I got bitten by this. Thankfully my initial work around was to reinstall 2.7.0 using my xml backup, back working in under 10 mins. I then tested 2.6.0 to 2.7.0 and read the message zfs provides after 2.7.0 loads. I will not claim to understand the line I used to fix the bootloader, I found it in a FreeBSD NAS forum.

[2.7.0-RELEASE][root@pfSense.home.arpa]/root: gpart bootcode -b /boot/pmbr -p /boot/gptzfsboot -i 1 ada0
partcode written to ada0p1
bootcode written to ada0
[2.7.0-RELEASE][root@pfSense.home.arpa]/root:

Bummer that you had to reinstall. For others reading this, you can just boot the 2.7.0 install iso / USB image and drop to the recovery shell to fix the bootloaders.

For completeness, there is also an EFI variant that looks like:

mount -t msdosfs -o longnames /dev/ada0p1 /mnt
mkdir -p /mnt/EFI/BOOT
cp /boot/loader.efi /mnt/EFI/BOOT/BOOTX64.efi
umount /mnt

You can use gpart show to see if you have an EFI partition. Both MBR and EFI variants are adapted from:
https://wiki.freebsd.org/RootOnZFS/GPTZFSBoot

Oh, and if you have mirrored root drives, remember to update all of them!

dlow

@stephenw10 I know this is a general caveat of upgrading Freebsd 12.x -> 13.x. So, it’s not exactly a pfSense problem.
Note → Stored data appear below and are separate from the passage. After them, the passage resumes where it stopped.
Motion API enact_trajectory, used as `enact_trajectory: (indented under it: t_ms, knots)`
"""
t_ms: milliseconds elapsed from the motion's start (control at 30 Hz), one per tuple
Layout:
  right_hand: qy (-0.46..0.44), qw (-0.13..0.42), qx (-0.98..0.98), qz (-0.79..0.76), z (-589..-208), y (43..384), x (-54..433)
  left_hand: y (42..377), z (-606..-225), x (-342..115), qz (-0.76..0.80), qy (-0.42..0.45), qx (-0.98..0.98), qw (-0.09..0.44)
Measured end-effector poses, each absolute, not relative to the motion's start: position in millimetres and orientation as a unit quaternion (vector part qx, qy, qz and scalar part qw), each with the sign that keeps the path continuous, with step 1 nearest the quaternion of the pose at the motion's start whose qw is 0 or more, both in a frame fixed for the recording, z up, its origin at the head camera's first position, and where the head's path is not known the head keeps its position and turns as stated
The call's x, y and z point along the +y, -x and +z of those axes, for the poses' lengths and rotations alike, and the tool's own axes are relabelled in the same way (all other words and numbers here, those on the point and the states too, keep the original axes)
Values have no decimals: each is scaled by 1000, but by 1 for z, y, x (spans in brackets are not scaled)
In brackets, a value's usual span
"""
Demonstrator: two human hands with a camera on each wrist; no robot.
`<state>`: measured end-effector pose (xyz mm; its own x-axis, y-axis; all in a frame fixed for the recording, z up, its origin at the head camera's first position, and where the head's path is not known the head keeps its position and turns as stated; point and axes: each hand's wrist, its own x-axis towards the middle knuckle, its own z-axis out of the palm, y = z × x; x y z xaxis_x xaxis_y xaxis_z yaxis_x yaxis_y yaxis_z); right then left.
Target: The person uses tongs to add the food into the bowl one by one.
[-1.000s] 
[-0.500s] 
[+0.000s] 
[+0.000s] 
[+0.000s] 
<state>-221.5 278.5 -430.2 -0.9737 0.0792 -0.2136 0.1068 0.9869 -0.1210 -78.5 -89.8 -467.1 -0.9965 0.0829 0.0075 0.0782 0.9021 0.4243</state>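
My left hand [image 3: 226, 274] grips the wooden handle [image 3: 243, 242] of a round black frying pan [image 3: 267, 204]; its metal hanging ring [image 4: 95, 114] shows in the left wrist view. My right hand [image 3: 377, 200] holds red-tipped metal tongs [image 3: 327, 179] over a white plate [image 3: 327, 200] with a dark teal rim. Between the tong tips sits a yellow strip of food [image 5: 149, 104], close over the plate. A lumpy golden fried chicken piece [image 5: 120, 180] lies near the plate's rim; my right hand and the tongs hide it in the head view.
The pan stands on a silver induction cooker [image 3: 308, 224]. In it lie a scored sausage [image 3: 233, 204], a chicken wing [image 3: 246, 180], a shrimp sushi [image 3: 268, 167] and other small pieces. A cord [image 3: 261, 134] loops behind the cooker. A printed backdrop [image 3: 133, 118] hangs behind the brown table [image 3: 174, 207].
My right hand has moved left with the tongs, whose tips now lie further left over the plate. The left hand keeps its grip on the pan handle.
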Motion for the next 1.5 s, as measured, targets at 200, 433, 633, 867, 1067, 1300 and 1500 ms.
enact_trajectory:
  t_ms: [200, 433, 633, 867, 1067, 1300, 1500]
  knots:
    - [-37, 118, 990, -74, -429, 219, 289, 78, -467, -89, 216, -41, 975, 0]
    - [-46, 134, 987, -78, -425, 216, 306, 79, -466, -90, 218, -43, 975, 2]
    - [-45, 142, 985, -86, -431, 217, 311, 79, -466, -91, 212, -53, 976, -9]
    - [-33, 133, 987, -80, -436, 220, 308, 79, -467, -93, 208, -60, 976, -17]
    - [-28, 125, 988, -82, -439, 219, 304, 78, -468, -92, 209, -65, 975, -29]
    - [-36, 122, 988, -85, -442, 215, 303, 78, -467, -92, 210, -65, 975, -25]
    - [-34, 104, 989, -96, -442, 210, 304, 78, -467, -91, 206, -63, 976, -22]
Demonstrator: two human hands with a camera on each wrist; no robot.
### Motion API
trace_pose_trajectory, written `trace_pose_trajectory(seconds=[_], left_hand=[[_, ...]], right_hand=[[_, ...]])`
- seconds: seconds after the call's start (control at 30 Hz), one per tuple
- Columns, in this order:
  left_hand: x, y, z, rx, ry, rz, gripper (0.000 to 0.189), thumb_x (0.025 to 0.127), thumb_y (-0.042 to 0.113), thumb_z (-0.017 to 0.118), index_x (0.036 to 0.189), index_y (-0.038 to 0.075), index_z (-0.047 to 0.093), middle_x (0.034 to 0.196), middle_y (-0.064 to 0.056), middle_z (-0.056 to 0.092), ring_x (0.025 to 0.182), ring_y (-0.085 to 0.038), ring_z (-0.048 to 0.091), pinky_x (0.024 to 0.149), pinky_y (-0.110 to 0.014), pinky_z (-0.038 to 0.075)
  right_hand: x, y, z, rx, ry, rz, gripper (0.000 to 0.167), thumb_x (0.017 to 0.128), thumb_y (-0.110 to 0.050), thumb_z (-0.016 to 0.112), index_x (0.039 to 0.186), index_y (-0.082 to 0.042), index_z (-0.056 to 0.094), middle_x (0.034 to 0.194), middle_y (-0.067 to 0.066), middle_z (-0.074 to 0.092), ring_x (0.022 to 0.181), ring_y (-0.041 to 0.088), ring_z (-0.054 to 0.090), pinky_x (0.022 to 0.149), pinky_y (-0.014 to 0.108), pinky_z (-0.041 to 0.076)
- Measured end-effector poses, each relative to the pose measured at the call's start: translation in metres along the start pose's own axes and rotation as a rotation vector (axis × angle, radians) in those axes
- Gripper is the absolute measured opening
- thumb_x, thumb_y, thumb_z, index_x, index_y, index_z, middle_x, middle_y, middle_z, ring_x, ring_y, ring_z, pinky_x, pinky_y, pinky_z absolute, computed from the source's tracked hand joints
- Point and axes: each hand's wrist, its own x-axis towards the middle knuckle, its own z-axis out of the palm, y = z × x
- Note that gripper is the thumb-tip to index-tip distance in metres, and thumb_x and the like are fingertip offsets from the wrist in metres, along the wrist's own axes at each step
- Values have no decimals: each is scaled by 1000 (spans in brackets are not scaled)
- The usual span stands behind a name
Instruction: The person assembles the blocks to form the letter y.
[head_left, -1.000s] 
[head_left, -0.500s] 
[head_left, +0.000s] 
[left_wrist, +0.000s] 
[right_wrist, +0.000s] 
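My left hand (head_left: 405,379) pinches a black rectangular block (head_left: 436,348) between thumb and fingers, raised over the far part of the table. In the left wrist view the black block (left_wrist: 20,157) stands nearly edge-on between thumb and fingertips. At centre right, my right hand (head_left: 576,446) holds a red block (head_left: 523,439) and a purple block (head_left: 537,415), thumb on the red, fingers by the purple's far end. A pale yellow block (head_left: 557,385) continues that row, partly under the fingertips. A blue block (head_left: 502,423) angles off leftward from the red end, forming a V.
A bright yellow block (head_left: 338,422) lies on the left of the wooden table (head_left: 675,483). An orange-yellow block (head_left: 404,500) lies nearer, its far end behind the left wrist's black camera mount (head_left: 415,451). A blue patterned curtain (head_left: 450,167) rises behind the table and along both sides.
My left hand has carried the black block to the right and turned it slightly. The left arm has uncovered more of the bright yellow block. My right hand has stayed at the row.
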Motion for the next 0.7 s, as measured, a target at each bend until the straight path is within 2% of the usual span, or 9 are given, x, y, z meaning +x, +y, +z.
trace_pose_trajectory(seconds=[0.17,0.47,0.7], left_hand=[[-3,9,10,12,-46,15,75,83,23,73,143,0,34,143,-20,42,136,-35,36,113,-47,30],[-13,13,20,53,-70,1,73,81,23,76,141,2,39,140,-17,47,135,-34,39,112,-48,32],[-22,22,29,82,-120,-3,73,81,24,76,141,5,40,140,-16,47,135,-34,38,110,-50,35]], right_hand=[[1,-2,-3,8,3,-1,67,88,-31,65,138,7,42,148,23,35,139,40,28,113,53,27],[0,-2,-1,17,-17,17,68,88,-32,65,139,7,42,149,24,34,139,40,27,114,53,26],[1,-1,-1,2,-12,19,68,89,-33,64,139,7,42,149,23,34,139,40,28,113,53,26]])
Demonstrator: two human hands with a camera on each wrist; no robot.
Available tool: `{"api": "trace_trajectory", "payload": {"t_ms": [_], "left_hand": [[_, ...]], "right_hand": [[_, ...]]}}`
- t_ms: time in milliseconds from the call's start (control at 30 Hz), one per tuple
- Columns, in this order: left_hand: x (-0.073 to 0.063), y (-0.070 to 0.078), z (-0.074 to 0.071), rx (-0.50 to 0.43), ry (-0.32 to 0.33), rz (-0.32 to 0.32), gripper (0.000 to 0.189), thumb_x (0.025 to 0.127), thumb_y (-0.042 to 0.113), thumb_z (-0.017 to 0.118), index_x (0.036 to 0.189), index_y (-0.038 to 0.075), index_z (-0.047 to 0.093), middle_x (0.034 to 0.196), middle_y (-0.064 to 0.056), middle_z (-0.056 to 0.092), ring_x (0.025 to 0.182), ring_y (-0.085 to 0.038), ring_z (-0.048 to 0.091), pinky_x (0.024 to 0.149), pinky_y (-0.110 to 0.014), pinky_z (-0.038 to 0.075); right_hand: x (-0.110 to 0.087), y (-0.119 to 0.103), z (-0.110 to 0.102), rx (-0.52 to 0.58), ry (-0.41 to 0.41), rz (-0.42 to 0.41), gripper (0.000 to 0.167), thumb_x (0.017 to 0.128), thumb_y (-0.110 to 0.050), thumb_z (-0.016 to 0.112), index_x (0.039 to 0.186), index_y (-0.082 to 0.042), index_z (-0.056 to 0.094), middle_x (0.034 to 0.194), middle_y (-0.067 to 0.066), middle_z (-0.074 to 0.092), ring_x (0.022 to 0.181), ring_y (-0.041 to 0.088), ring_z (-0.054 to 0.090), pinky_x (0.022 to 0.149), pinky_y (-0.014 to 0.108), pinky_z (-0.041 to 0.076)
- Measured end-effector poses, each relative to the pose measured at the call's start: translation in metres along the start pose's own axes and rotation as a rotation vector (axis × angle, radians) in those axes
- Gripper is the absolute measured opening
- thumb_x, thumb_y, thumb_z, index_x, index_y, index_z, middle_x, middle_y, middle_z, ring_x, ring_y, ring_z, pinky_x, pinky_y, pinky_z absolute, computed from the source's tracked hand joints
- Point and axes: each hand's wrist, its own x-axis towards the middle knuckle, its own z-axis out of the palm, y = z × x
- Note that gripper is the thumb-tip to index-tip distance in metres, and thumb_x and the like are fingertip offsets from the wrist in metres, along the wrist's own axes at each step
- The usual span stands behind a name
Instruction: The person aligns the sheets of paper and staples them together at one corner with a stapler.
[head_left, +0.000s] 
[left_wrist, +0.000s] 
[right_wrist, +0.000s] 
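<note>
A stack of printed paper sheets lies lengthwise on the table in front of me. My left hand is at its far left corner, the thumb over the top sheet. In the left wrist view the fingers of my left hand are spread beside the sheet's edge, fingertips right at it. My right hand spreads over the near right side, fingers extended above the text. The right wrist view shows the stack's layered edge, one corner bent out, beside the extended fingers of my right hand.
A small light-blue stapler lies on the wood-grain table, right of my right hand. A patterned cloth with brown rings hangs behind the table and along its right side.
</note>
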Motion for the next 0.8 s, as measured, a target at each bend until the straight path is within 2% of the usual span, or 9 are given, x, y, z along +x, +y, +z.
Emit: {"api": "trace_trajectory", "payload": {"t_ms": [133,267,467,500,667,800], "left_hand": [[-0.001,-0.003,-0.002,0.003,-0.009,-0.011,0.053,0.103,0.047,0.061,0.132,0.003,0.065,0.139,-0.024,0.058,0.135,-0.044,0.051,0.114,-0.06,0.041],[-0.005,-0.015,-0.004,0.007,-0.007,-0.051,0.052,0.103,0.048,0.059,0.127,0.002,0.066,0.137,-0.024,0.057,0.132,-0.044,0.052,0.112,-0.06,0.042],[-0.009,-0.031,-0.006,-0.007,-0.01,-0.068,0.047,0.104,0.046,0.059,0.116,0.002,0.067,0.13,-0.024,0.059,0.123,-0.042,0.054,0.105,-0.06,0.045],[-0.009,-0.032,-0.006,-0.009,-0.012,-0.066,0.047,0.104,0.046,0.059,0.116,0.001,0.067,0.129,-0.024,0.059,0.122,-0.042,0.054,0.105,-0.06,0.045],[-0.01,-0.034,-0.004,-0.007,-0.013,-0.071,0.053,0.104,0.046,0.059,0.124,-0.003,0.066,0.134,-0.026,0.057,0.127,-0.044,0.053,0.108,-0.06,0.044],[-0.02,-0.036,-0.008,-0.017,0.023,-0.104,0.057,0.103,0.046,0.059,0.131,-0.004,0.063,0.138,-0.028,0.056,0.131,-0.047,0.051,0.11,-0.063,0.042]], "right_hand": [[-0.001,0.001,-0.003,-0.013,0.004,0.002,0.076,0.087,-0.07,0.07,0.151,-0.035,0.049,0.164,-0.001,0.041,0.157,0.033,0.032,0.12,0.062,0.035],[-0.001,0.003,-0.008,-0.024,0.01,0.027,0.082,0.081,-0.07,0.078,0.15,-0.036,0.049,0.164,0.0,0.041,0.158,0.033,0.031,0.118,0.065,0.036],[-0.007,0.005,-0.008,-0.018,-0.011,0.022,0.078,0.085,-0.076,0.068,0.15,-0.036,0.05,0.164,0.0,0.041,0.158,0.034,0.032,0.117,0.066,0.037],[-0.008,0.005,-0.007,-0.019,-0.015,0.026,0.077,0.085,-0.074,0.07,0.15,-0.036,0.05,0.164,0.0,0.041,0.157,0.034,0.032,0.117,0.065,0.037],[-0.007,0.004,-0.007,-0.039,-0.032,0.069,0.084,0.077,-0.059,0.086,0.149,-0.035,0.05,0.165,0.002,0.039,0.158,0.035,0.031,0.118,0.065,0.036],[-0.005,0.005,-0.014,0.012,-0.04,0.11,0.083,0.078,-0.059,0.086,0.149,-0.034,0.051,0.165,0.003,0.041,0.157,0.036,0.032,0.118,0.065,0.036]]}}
But if more folks stub their toes in this, can we add a “warning” in the release notes? We already have warnings about PHP and IPsec changes in FreeBSD, why not another warning for updating boot loaders?

stephenw10

Yes, we can probably do that until we have a more robust solution in place. Though most users will never see the ZFS status or try to upgrade the pool. It could be argued that if you are manually running that command at the CLI you should understand the consequences of doing so first.

https://redmine.pfsense.org/issues/14573

clarion

@dlow said in PSA: Update bootloaders after 2.7.0 dist-upgrade:

Bummer that you had to reinstall.

It was drastic, but I knew it would work and be quick. I never want to be rebuilding without confidence my processes work and to get that confidence, the process needs to be tested.

provels

LOL, this smarty pants tried upgrading the pool, too, with equivalent results. My user (me) was very angry with the sysadmin (me)!